Just adding to the options with SQL Server (especially SQL 2008, which has Change Tracking features now). Something to consider is the Sync Framework from Microsoft. There's a few options there, from the basic hub-and-spoke architecture which is great if you have a single central server and sometimes-connected clients, right through to peer-to-peer sync which gives you the ability to do much more advanced syncing with multiple 'master' databases.

The reason you might want to consider this instead of traditional replication is that you have a lot more control from code, for example you can get events during the sync progress for Update/Update, Update/Delete, Delete/Update, Insert/Insert conflicts and decide how to resolve them based on business logic, and if needed store the loser of the conflict's data somewhere for manual or automatic processing.
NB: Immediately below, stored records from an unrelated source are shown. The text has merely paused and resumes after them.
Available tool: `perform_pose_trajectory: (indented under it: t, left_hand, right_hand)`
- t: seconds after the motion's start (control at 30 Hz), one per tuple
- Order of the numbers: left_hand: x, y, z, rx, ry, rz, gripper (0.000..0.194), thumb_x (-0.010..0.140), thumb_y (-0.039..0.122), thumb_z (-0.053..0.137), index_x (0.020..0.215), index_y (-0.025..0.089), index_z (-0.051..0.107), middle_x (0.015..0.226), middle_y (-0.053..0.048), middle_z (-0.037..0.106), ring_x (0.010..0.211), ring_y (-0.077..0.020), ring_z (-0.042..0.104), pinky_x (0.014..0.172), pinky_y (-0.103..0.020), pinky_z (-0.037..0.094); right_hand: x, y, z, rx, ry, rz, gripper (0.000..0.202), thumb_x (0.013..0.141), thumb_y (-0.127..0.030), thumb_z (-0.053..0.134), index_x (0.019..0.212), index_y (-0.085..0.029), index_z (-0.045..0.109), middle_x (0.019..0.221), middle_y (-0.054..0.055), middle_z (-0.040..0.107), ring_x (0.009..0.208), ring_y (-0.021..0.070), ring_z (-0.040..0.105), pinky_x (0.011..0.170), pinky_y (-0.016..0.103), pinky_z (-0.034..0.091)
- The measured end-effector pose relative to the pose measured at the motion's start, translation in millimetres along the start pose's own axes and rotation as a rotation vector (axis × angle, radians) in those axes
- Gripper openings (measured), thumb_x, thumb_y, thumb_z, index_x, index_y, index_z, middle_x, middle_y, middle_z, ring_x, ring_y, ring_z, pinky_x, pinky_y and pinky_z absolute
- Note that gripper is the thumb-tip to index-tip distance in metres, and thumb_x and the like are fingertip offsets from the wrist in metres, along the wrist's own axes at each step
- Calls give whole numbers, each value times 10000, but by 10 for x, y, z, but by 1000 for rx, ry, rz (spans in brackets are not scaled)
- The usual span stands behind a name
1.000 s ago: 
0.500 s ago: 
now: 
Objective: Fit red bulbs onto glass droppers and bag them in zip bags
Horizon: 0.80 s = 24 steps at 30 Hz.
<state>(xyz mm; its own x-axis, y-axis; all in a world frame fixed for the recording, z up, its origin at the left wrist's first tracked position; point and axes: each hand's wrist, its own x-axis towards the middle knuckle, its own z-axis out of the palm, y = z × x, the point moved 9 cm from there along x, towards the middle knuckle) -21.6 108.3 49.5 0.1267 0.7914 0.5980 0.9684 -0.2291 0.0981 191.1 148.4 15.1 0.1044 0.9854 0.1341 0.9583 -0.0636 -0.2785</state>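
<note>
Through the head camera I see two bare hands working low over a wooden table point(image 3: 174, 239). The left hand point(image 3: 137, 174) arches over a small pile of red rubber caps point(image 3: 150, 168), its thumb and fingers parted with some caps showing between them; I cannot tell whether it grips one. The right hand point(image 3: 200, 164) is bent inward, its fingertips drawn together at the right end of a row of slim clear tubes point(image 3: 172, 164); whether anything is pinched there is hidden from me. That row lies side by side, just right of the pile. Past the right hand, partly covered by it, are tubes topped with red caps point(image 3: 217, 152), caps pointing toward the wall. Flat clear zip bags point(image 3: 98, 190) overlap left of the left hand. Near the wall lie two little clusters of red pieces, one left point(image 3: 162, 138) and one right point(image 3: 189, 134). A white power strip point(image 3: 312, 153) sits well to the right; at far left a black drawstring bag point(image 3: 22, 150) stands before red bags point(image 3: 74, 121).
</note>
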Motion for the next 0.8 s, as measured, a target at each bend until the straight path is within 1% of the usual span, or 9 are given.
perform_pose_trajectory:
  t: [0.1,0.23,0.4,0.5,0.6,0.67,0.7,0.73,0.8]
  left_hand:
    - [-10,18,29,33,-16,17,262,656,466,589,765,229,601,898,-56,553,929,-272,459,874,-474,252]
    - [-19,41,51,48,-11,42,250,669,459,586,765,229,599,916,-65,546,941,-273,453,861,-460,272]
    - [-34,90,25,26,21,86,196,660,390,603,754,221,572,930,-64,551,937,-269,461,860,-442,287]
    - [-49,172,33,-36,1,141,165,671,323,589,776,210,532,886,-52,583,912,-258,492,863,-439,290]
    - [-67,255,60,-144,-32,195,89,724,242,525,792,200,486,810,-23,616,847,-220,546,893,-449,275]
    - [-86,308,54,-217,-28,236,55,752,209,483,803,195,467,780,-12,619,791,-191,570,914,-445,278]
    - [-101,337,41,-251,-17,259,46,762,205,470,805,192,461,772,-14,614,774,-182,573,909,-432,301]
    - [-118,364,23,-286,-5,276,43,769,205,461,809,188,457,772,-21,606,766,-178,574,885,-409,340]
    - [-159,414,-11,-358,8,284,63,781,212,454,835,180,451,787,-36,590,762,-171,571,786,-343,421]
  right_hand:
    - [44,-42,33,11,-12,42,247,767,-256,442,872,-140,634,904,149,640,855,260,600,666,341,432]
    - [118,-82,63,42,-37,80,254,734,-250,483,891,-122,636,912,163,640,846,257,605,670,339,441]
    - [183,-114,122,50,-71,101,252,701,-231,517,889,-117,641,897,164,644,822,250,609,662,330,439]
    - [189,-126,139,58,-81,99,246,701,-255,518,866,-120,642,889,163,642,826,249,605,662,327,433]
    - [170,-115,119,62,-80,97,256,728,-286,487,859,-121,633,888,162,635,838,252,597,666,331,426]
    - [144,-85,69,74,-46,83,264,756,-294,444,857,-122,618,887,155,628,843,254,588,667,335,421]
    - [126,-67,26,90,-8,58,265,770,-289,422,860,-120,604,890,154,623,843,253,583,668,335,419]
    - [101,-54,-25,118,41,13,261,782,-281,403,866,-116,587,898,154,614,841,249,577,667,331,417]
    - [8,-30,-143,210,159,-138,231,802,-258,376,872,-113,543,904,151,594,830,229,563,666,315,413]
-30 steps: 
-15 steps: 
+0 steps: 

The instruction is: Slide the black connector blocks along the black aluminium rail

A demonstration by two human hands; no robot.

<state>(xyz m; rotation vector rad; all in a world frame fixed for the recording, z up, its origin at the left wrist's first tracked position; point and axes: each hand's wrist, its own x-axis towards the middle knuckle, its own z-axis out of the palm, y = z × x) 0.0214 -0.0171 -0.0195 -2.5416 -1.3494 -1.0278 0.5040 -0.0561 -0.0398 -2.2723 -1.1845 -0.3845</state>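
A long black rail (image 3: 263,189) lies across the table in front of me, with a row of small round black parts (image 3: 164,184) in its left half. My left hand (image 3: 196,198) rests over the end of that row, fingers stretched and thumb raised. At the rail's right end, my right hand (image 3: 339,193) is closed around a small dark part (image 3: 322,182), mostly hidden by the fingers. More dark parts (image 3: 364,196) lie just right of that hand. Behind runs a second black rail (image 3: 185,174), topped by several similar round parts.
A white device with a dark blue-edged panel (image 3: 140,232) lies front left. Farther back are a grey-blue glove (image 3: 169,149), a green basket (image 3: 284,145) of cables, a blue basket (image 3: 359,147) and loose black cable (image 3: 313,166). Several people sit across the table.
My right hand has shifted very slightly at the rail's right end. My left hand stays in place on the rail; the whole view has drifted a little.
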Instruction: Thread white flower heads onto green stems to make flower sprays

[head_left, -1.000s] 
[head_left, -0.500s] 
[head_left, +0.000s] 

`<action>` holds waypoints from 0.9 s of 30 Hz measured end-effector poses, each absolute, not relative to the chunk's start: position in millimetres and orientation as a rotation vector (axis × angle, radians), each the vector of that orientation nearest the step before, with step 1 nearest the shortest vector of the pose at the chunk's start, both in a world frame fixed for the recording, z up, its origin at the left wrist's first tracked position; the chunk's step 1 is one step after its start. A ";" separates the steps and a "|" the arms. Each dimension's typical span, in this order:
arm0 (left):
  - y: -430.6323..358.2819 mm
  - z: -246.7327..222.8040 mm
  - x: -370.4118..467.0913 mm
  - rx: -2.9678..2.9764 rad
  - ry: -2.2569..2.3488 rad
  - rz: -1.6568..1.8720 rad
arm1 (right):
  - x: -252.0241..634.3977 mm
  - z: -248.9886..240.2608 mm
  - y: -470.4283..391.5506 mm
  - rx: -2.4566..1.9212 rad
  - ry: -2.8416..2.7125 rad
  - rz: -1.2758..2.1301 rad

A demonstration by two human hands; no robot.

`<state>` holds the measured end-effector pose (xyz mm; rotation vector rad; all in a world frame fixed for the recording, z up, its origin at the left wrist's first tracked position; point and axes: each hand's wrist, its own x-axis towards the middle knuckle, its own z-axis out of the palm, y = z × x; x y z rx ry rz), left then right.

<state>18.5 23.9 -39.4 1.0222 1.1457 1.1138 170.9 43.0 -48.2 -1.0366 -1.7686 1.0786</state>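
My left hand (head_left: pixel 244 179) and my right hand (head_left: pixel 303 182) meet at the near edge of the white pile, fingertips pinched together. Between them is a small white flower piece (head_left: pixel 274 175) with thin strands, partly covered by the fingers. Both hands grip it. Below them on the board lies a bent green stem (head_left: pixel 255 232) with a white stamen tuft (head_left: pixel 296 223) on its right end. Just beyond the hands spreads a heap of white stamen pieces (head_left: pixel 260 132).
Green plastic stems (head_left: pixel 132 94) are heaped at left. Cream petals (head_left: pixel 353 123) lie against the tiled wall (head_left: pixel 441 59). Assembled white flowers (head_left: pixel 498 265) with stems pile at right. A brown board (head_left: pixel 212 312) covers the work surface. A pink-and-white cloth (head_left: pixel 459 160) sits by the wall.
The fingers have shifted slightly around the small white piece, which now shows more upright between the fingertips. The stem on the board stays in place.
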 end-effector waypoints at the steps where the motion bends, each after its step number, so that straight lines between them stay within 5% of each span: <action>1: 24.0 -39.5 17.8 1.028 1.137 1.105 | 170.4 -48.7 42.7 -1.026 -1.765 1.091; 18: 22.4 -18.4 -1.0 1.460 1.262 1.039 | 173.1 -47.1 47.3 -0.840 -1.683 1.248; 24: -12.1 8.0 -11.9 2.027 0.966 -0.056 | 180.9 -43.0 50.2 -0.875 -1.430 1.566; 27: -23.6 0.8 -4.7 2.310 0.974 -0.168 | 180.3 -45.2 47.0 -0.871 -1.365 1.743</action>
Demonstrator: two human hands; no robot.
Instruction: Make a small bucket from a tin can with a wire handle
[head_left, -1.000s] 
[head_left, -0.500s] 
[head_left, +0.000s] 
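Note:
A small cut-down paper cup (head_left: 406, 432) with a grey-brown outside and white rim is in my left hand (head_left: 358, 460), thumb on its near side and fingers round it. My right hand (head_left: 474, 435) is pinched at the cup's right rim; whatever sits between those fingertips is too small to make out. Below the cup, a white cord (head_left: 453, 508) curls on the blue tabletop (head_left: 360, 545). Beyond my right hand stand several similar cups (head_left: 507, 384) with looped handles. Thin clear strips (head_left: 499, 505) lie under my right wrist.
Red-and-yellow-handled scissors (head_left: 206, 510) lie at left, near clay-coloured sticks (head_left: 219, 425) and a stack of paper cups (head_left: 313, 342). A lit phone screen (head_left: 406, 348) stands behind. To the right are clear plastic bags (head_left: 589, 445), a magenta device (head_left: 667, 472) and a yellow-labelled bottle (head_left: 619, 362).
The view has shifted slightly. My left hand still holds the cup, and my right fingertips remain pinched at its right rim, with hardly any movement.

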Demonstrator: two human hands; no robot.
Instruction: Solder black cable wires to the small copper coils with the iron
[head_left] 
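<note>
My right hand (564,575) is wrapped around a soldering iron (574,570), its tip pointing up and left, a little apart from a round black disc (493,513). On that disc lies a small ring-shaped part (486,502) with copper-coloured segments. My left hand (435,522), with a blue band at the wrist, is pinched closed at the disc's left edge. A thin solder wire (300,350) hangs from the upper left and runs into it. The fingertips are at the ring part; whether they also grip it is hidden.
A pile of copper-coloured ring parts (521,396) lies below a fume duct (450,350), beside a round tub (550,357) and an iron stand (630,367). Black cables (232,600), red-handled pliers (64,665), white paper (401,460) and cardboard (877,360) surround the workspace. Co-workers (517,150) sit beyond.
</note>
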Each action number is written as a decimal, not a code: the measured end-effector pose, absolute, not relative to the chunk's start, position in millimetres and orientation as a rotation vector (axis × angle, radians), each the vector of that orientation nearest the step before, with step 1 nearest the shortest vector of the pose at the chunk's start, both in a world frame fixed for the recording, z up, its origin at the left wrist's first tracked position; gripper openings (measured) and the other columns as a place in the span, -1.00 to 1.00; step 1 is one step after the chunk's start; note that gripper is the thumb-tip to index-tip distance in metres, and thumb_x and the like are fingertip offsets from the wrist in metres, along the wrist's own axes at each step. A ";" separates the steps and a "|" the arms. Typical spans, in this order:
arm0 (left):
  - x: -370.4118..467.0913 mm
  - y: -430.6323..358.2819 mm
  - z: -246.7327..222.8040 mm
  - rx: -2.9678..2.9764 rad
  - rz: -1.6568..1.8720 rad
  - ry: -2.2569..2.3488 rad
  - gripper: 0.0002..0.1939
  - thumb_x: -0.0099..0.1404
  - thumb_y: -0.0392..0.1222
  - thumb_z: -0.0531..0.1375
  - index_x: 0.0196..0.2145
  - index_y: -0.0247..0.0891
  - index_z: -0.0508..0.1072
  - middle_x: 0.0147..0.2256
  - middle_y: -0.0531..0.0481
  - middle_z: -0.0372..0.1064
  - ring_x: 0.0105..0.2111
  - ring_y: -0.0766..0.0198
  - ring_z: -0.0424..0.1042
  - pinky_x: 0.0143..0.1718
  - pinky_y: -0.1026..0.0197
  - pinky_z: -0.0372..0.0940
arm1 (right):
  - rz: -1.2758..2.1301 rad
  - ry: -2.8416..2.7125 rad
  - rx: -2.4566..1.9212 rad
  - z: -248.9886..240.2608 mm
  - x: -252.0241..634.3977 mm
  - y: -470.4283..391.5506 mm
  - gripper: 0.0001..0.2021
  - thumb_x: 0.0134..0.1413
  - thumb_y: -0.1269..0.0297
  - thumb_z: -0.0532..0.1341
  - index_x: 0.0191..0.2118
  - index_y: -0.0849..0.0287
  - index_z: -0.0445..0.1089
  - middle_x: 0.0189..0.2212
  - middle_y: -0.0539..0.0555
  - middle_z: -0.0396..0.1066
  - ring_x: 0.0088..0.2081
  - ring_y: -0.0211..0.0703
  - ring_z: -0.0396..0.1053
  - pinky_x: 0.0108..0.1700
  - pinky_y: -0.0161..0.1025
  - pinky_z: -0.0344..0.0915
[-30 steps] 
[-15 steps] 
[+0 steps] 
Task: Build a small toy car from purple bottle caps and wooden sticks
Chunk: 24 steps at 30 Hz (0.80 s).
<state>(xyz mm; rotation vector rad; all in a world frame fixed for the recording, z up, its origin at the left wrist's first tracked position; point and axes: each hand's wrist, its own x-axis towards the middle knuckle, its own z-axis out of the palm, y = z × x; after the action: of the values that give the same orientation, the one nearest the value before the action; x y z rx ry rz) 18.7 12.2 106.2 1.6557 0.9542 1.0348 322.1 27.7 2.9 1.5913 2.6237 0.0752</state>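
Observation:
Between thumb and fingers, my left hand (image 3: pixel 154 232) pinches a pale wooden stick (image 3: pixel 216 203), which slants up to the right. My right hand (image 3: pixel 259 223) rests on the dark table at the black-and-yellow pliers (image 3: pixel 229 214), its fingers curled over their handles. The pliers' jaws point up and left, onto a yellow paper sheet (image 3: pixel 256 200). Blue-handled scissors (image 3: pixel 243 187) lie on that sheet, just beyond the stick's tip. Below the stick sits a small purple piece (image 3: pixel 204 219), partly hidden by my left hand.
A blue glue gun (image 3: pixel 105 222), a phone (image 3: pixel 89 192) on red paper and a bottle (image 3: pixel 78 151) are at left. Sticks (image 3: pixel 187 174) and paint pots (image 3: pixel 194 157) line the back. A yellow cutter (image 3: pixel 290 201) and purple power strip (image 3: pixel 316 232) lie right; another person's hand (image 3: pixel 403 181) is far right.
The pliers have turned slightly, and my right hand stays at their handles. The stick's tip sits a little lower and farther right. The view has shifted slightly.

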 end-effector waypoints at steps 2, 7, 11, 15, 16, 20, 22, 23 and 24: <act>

Have a look at this guide to help you decide what's possible with the different methods of replication and/or sync.

For the keen programmers the Sync Framework is open enough that you can have the clients connect via WCF to your WCF Service which can abstract any back-end data store (I hear some people are experimenting using Oracle as the back-end).

My team has just gone release with a large project that involves multiple SQL Express databases syncing sub-sets of data from a central SQL Server database via WAN and Internet (slow dial-up connection in some cases) with great success.

Timothy Walters
A: 

I haven't tried it myself, but you might also want to look into OpenBaseSQL, which seems to have some simple to use replication built-in.

Paul Lefebvre